Beryl was crazy about music, although she couldn’t play except a
little by ear. Her mother had been too poor to give her anything more
than a common school education, which was about all that he had
had. But she was crazy about the violin and anybody who could play
it, and when any of the great violinists came to town she always
managed to afford to go. Raskoffsky was a big blond Russian who
played wonderfully, so she said. She and Alice had gone to hear
him, and for weeks afterward they had raved about him. They had
even talked of writing to him, just to see if he would answer, but he
had frowned on such a proceeding because he didn’t want Beryl
writing to any man. What good would it do her? A man like that
wouldn’t bother about answering her letter, especially if all the
women were as crazy about him as the papers said. Yet later he had
found Raskoffsky’s picture in Beryl’s room, only it was inscribed to
Alice.... Still, Beryl might have put Alice up to it, might even have
sent her own picture under Alice’s name, just to see if he would
answer. They had talked of sending a picture. Besides, if Alice had
written and secured this picture, why wasn’t it in her rather than
Beryl’s possession. He had asked about that. Yet the one flaw in that
was that Alice wasn’t really good-looking enough to send her picture
and she knew it. Yet Beryl had sworn that she hadn’t written. And
Alice had insisted that it was she and not Beryl who had written. But
there was no way of proving that she hadn’t or that Beryl had.

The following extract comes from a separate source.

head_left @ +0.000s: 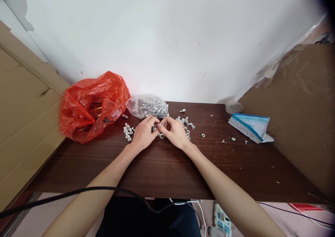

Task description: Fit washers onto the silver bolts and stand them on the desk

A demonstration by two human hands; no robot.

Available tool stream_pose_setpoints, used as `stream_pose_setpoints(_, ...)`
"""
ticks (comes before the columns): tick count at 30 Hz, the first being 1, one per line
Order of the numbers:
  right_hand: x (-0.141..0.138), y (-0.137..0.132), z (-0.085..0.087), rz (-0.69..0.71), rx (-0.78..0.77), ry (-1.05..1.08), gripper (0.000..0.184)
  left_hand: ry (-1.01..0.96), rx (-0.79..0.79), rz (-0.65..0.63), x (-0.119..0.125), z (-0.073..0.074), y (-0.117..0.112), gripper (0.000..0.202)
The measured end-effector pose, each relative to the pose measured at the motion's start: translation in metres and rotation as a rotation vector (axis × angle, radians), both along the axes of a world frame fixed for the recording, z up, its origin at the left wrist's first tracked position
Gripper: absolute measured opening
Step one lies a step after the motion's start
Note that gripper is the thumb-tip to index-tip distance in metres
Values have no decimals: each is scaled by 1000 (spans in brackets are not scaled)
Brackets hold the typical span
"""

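Note:
My left hand (143, 132) is closed around a small metal bolt (154, 128), partly hidden by the fingers. Facing it, my right hand (176, 132) pinches a small nut (162, 124) between thumb and forefinger. The fingertips of both hands nearly meet over the table. Just below them lies a washer-like metal ring (162, 136). Several bolts (127, 131) stand or lie in a group left of my left hand. Beyond my right hand are several nuts (192, 126) and more bolts (186, 119), some hidden by the hand.
A clear bag of small metal hardware (154, 107) lies behind my hands, beside an open red plastic bag (91, 106). A blue-and-white packet (250, 127) rests at right. Cardboard (293, 121) flanks the brown table (167, 174); a black cable (104, 188) crosses in front.

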State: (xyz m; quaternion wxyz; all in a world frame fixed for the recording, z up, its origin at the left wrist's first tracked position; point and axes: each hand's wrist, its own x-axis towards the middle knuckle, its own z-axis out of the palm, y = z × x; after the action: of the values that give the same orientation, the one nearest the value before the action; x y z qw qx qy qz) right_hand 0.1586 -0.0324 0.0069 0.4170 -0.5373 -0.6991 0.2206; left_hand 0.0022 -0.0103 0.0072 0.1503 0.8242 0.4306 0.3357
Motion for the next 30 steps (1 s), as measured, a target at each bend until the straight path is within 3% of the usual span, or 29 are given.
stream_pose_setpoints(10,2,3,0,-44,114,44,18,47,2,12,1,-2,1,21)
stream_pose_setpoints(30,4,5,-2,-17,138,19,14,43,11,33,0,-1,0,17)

Yet why all the secrecy? Neither of them had said anything more
about writing Raskoffsky after that first time. And it was only because
he had come across Raskoffsky’s picture in one of Beryl’s books that
he had come to know anything about it at all. “To my fair little
western admirer who likes my ‘Dance Macabre’ so much. The next
time I play in your city you must come and see me.” But Alice wasn’t
fair or good-looking. Beryl was. And it was Beryl and not Alice, who
had first raved over that dance; Alice didn’t care so much for music.

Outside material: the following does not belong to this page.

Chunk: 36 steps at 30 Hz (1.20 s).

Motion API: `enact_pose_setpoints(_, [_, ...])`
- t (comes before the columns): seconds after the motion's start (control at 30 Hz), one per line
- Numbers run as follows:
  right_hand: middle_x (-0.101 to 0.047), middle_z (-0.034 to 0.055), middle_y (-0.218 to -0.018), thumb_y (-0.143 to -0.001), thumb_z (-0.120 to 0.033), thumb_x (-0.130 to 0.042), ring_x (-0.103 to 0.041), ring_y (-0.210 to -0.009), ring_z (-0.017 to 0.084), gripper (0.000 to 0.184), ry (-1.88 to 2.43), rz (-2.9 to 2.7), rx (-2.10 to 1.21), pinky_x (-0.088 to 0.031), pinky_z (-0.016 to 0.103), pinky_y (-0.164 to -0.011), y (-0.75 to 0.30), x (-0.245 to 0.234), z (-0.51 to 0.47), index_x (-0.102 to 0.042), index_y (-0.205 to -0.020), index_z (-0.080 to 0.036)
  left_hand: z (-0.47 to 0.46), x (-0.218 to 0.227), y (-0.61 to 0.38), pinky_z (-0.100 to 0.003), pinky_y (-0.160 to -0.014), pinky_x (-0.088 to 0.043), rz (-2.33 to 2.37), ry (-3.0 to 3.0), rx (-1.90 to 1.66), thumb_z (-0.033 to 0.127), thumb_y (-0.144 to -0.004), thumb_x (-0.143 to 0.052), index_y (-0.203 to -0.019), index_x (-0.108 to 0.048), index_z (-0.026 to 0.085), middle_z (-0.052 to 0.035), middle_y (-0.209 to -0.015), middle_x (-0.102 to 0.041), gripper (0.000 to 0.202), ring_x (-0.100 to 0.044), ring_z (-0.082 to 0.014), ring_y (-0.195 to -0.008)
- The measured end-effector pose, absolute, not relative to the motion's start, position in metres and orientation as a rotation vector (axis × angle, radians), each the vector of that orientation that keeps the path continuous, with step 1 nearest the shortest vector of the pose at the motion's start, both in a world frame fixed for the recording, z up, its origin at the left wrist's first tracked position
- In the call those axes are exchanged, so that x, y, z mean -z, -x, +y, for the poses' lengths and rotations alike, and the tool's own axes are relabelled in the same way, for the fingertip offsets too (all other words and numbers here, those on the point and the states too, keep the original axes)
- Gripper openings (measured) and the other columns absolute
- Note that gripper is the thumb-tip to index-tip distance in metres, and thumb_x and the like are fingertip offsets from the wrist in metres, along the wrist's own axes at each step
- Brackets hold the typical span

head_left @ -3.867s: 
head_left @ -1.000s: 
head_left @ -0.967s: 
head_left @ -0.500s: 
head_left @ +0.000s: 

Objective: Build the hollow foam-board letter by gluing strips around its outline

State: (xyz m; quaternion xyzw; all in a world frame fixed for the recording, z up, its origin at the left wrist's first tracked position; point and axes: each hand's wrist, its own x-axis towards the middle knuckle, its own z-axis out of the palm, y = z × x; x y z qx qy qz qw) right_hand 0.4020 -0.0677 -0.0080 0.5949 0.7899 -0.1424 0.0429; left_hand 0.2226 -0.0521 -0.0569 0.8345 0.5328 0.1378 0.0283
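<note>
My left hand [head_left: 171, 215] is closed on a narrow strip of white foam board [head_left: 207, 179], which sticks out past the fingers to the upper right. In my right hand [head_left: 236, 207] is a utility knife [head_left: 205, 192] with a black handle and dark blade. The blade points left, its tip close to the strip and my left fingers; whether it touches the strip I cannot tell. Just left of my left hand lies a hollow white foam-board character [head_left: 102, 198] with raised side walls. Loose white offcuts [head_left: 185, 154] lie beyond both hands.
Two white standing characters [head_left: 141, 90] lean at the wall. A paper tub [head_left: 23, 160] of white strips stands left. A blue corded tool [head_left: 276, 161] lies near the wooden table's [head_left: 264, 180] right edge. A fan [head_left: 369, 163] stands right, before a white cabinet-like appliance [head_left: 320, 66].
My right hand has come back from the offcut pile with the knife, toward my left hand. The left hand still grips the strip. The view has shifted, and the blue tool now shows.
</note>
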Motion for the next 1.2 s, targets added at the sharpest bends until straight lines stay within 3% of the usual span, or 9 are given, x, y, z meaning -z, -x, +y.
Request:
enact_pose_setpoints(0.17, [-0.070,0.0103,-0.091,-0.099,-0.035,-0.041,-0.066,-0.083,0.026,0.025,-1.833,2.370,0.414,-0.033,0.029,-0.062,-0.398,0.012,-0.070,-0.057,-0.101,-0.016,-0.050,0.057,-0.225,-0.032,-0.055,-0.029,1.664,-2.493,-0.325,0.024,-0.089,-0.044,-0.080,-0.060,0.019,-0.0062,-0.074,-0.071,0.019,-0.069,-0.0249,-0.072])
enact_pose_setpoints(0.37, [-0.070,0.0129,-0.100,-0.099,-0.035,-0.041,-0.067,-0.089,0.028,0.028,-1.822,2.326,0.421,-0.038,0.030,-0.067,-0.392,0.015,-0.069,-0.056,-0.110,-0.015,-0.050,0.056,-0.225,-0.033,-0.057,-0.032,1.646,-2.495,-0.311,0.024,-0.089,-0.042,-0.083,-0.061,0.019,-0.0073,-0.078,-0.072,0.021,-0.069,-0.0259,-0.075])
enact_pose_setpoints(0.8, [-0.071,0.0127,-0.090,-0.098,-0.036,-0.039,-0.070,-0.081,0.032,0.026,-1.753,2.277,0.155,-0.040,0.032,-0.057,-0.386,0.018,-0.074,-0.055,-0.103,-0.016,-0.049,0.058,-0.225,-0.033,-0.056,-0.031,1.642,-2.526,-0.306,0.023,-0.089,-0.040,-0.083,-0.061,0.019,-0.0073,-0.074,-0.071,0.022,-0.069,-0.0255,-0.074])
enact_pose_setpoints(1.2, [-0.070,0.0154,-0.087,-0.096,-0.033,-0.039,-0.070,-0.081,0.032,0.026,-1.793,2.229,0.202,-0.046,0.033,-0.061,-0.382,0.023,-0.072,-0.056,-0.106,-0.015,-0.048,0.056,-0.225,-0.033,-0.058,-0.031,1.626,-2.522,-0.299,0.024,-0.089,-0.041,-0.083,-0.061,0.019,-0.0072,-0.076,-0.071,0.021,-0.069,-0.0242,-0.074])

And wasn’t it Beryl, and not Alice, who had proposed writing him. Yet
it was Alice who had received the answer. How was that? Very likely
it was Beryl who had persuaded Alice to write for her, sending her
own instead of Alice’s picture, and getting Alice to receive
Raskoffsky’s picture for her when it came. Something in their manner
the day he had found the picture indicated as much. Alice had been
so quick to say: “Oh yes. I wrote him.” But Beryl had looked a little
queer when she caught him looking at her, had even flushed slightly,
although she had kept her indifferent manner. At that time the
incident of the car hadn’t occurred. But afterwards,—after he had
imagined he had seen Beryl in the car—it had occurred to him that
maybe it was Raskoffsky with whom she was with that day. He was
playing in Columbus, so the papers said, and he might have been
passing through the city. He was a large man too, as he now
recalled, by George! If only he could find a way to prove that!